8-K 1 d786126d8k.htm 8-K 8-K





Washington, D.C. 20549







Pursuant to Section 13 or 15(d)

of The Securities Exchange Act of 1934

Date of Report (Date of Earliest Event Reported): July 26, 2019



Career Education Corporation

(Exact Name of Registrant as Specified in Charter)




Delaware   0-23245   36-3932190

(State or Other Jurisdiction

of Incorporation)



File Number)


(IRS Employer

Identification No.)


231 North Martingale Road

Schaumburg, IL



(Address of Principal Executive Offices)   (Zip Code)

Registrant’s telephone number, including area code: (847) 781-3600


(Former name or former address, if changed since last report)



Check the appropriate box below if the Form 8-K filing is intended to simultaneously satisfy the filing obligation of the registrant under any of the following provisions (see General Instruction A.2. below):


Written communications pursuant to Rule 425 under the Securities Act (17 CFR 230.425)


Soliciting material pursuant to Rule 14a-12 under the Exchange Act (17 CFR 240.14a-12)


Pre-commencement communications pursuant to Rule 14d-2(b) under the Exchange Act (17 CFR 240.14d-2(b))


Pre-commencement communications pursuant to Rule 13e-4(c) under the Exchange Act (17 CFR 240.13e-4(c))

Indicate by check mark whether the registrant is an emerging growth company as defined in Rule 405 of the Securities Act of 1933 (§ 230.405 of this chapter) or Rule 12b-2 of the Securities Exchange Act of 1934 (§ 240.12b-2 of this chapter).

Emerging growth company  ☐

If an emerging growth company, indicate by check mark if the registrant has elected not to use the extended transition period for complying with any new or revised financial accounting standards provided pursuant to Section 13(a) of the Exchange Act.  ☐

Securities registered pursuant to Section 12(b) of the Act:


Title of each class





Name of each exchange

on which registered

Common Stock, $0.01 par value   CECO   Nasdaq Global Select Market




Item 1.01.

Entry into a Material Definitive Agreement.

On July 26, 2019, Career Education Corporation (“CEC”) and certain operating subsidiaries (together the “CEC Parties”) executed a settlement agreement (the “Agreement”) with the Federal Trade Commission (“FTC”) to resolve a previously disclosed inquiry commenced by the FTC on August 20, 2015. While not admitting any wrongdoing, CEC chose to settle the FTC inquiry after almost four years of legal expenses and cooperating with the FTC’s investigation. CEC is pleased this matter is reaching resolution, particularly as its universities focus on their strategic priorities that directly support quality academic outcomes and their students’ success. Student services and access to federal student loans are not impacted by the Agreement, nor does the Agreement involve the academic quality of the educational programs at CEC’s universities.

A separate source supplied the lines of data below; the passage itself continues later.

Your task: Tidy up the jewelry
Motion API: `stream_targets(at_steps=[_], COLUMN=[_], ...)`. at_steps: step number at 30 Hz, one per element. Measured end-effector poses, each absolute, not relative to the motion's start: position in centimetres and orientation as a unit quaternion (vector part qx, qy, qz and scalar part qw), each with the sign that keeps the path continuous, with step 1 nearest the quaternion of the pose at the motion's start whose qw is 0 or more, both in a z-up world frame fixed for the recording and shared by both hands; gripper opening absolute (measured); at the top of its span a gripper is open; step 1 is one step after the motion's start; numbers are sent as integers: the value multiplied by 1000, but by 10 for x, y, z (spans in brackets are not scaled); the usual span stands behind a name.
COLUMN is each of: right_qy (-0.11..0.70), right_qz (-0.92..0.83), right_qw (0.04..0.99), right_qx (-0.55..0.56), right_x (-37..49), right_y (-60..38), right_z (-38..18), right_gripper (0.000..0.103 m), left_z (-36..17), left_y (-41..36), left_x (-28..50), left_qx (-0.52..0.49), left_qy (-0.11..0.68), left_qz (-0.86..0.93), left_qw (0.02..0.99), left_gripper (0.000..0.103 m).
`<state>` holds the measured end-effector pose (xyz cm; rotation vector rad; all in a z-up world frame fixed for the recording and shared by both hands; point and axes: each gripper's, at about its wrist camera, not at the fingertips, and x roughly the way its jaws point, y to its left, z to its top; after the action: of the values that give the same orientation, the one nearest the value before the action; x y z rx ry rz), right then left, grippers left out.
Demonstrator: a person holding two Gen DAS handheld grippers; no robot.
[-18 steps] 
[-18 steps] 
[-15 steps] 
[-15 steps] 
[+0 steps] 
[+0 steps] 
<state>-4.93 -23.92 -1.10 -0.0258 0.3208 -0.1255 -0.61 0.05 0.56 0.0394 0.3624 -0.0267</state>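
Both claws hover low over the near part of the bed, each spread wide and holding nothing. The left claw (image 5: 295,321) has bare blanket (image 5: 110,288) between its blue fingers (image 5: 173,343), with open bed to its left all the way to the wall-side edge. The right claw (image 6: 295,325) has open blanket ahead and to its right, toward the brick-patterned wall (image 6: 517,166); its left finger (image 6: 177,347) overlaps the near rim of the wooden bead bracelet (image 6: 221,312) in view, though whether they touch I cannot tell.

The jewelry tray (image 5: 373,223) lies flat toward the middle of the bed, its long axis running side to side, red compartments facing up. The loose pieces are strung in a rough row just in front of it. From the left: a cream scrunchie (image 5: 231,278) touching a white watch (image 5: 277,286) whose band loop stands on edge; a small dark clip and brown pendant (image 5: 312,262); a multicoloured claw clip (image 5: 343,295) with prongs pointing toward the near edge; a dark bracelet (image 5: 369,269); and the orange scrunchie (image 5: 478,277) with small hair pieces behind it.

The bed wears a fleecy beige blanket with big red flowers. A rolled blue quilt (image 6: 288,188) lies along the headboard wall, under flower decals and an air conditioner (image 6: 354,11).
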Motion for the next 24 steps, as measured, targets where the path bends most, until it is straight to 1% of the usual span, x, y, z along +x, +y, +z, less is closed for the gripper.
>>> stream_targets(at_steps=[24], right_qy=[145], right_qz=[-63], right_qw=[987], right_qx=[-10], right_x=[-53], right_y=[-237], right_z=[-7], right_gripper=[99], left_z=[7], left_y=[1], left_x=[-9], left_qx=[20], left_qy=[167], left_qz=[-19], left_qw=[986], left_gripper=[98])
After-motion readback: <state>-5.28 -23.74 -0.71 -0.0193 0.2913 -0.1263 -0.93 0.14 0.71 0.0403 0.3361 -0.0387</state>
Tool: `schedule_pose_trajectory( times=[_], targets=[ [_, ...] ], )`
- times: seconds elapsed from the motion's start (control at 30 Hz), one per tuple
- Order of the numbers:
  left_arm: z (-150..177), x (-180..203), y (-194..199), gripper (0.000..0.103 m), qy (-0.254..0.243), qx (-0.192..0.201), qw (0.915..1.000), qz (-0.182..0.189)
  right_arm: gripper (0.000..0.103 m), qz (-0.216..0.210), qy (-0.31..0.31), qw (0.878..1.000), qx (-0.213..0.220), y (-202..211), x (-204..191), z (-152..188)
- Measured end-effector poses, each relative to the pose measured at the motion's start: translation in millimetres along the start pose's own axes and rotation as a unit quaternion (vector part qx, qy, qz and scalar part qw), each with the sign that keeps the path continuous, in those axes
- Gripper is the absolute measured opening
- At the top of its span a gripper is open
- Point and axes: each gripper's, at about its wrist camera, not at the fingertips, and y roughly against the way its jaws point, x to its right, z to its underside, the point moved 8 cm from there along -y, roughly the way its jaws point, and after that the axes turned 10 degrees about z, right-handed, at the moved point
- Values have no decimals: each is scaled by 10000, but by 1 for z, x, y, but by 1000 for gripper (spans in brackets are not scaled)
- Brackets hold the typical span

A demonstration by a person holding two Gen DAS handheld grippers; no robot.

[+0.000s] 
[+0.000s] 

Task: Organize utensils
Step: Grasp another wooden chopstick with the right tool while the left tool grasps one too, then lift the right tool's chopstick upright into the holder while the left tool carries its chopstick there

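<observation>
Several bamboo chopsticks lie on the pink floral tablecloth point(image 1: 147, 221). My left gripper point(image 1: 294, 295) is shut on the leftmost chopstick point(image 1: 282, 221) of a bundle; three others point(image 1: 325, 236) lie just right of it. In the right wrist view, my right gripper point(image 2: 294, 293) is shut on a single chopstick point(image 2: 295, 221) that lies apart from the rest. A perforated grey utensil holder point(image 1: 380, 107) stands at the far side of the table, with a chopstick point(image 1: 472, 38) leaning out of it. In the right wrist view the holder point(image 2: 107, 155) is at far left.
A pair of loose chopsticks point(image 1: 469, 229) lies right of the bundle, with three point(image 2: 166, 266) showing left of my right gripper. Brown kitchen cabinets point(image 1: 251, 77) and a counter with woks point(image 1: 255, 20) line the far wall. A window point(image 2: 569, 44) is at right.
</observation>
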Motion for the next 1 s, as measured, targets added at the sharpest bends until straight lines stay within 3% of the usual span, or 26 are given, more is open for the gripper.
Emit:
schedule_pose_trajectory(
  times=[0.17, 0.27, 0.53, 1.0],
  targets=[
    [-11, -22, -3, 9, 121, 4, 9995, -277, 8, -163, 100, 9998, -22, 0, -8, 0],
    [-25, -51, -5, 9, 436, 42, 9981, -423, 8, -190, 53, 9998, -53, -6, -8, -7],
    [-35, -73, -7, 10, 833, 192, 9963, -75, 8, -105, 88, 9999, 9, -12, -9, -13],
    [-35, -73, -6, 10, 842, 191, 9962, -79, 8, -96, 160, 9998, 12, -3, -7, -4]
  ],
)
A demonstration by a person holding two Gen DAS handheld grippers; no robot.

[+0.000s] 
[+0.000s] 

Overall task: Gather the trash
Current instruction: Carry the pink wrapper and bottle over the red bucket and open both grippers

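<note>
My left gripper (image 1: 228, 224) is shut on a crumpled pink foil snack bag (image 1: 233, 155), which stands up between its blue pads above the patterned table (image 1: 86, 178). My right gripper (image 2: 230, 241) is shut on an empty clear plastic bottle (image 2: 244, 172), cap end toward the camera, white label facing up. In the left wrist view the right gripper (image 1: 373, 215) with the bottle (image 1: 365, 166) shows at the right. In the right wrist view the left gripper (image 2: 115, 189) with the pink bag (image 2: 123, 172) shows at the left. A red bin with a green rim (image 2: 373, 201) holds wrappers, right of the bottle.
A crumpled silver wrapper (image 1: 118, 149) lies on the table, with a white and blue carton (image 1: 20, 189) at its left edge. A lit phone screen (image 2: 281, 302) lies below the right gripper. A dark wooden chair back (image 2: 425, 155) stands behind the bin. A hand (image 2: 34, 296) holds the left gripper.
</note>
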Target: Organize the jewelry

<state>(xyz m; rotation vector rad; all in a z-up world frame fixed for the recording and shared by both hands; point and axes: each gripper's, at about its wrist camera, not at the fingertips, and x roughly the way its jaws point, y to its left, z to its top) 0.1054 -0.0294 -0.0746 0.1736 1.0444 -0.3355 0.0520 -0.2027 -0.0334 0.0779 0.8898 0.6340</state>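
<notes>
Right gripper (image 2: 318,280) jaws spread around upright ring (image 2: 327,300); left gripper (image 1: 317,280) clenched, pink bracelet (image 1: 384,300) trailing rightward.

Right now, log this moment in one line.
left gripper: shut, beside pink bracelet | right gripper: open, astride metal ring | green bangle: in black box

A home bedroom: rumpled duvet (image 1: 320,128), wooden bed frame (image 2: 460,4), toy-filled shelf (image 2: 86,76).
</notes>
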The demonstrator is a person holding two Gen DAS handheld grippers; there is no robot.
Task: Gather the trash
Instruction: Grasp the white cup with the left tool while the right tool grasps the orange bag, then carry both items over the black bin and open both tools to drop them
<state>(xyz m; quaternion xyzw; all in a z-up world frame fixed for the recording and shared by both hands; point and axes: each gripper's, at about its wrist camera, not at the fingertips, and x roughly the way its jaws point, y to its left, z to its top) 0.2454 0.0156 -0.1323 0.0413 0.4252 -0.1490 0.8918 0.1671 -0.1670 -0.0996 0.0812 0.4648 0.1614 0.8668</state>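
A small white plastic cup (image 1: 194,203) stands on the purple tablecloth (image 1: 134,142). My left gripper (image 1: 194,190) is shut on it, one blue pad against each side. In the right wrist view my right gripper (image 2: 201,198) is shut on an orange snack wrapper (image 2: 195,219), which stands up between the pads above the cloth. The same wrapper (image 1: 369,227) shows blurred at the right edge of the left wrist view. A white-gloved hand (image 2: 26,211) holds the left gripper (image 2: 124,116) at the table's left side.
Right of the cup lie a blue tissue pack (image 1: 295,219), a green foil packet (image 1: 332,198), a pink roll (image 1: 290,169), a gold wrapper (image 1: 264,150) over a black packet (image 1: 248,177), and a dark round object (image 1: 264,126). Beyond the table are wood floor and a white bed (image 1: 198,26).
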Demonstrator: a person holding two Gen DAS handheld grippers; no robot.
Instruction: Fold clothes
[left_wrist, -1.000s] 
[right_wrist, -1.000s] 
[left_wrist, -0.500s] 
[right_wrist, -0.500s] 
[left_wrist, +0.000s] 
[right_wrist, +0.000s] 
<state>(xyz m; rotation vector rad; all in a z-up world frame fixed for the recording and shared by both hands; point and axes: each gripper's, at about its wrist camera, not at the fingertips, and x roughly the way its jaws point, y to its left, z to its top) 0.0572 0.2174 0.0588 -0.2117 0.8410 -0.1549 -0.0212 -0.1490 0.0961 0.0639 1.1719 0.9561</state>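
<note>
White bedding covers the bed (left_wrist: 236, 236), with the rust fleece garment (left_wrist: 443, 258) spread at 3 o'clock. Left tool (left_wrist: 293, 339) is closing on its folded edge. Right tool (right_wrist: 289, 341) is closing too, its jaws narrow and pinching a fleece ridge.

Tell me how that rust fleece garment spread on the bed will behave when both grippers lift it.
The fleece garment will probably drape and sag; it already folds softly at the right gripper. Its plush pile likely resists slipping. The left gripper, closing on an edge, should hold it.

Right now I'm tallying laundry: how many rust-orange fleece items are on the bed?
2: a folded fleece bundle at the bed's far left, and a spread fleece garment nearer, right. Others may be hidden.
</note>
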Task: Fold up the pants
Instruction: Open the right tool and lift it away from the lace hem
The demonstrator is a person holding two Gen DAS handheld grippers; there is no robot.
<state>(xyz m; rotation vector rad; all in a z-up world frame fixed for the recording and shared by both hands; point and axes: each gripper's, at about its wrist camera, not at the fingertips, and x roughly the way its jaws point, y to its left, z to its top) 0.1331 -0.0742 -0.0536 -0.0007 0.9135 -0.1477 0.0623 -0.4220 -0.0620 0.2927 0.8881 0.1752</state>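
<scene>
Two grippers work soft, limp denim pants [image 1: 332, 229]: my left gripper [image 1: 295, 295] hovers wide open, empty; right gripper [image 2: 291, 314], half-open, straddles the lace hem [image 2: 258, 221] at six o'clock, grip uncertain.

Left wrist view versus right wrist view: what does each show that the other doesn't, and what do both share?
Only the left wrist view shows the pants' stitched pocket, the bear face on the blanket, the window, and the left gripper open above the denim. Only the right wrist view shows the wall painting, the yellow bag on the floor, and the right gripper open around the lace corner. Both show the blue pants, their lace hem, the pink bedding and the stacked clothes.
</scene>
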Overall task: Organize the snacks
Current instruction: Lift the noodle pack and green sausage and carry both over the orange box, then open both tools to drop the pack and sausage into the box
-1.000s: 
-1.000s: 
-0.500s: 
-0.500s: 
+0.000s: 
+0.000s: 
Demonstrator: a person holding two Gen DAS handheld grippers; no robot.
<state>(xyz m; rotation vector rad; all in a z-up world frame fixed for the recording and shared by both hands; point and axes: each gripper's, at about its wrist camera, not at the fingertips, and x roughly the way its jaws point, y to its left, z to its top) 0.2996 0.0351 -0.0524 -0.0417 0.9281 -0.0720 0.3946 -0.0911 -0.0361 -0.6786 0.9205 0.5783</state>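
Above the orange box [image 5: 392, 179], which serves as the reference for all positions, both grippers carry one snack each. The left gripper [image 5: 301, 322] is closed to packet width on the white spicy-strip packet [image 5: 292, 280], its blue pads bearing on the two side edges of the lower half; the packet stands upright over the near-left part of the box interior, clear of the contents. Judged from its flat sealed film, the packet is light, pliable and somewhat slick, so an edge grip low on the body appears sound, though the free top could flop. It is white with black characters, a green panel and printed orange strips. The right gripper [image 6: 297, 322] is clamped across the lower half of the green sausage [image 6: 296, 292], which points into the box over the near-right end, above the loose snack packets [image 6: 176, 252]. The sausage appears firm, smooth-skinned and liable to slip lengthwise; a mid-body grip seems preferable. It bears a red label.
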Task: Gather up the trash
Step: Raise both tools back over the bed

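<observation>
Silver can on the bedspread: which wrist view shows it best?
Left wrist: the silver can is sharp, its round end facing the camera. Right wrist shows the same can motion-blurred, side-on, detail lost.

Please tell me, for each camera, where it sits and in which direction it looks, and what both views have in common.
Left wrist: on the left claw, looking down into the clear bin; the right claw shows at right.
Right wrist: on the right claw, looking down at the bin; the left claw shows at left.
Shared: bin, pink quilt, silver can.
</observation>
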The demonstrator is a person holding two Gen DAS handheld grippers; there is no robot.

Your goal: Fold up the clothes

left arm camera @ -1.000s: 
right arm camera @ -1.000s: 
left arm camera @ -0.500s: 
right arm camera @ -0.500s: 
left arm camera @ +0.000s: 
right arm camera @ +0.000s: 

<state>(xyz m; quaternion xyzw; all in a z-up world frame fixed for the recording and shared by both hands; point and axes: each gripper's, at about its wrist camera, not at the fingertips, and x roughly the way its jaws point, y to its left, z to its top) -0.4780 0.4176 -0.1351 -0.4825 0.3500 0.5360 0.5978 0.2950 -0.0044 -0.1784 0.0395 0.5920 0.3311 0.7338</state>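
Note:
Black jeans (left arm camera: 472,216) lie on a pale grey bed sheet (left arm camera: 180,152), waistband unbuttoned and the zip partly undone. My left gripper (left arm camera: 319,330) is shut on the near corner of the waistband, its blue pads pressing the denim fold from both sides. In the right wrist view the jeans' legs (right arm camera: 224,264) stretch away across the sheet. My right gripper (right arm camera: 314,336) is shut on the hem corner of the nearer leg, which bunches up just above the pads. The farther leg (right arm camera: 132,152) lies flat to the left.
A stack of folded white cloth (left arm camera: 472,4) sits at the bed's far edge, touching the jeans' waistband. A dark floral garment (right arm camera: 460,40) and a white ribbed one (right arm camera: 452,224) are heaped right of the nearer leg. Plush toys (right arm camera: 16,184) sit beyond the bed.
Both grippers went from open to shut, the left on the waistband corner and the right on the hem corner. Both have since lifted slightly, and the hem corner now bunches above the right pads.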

The Agreement provides that the CEC Parties will pay $30 million in monetary relief, including for the purpose of restitution, to be distributed at the sole discretion of the FTC. CEC expects to record a related pre-tax settlement charge of $30 million in the second quarter of 2019 arising from the monetary terms of the settlement. Under the terms of the Agreement, the CEC Parties have agreed to continued compliance with the Federal Trade Commission Act and the Telemarketing and Consumer Fraud and Abuse Prevention Act, including compliance with the national do not call registry. The CEC Parties agreed to enhance their current operational and compliance processes with respect to prospective student leads purchased from lead aggregators and will implement other agreed-upon compliance measures. Specifically, the Agreement requires the operation of a system to monitor lead aggregators and generators involving a compliance review by, or on behalf of, the CEC Parties of the various sources a prospective student interacts with prior to the CEC Parties’ purchase and use of the prospective student lead. In addition, the Agreement contains requirements regarding employee and lead aggregator acknowledgements of the Agreement, compliance certifications and record creation and maintenance.

The Agreement which is in the form of a Stipulation as to Entry of an Order for Permanent Injunction and Monetary Judgment is subject to approval by the Commissioners of the FTC and upon approval by them will be submitted to, and will become effective upon its entry as an Order in, the United States District Court of the Northern District of Illinois. CEC anticipates the Order will be entered within the next 60 days. The principal provisions of the Agreement will remain in effect for twenty years.

The Company does not expect the Agreement to negatively impact its previously provided 2019 adjusted operating income outlook. As a reminder, the Company will report second quarter 2019 financial results after the market closes on Wednesday, August 7, 2019 and will host a live conference call and webcast to discuss second quarter financial results and 2019 outlook later that evening at 5:30 p.m. Eastern time.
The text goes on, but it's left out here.